Work to be completed: Return nothing except the lines from the one that contains "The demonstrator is" through the end of the material below, each exactly as given.

Provided data:
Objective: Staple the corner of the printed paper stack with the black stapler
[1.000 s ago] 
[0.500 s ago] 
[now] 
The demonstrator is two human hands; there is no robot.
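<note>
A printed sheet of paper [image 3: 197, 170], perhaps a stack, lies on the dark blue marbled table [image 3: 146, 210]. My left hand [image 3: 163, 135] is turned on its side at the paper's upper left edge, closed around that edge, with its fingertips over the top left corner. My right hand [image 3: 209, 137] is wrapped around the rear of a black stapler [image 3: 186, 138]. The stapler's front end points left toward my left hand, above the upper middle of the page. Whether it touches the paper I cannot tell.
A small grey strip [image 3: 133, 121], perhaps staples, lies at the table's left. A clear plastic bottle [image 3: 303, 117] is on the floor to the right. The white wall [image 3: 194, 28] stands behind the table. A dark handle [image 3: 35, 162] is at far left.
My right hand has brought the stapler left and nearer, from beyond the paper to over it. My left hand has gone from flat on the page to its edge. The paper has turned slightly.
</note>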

Solution below:
The demonstrator is two human hands; there is no robot.
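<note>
A printed sheet of paper [image 3: 197, 170], perhaps a stack, lies on the dark blue marbled table [image 3: 146, 210]. My left hand [image 3: 163, 135] is turned on its side at the paper's upper left edge, closed around that edge, with its fingertips over the top left corner. My right hand [image 3: 209, 137] is wrapped around the rear of a black stapler [image 3: 186, 138]. The stapler's front end points left toward my left hand, above the upper middle of the page. Whether it touches the paper I cannot tell.
A small grey strip [image 3: 133, 121], perhaps staples, lies at the table's left. A clear plastic bottle [image 3: 303, 117] is on the floor to the right. The white wall [image 3: 194, 28] stands behind the table. A dark handle [image 3: 35, 162] is at far left.
My right hand has brought the stapler left and nearer, from beyond the paper to over it. My left hand has gone from flat on the page to its edge. The paper has turned slightly.
</note>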

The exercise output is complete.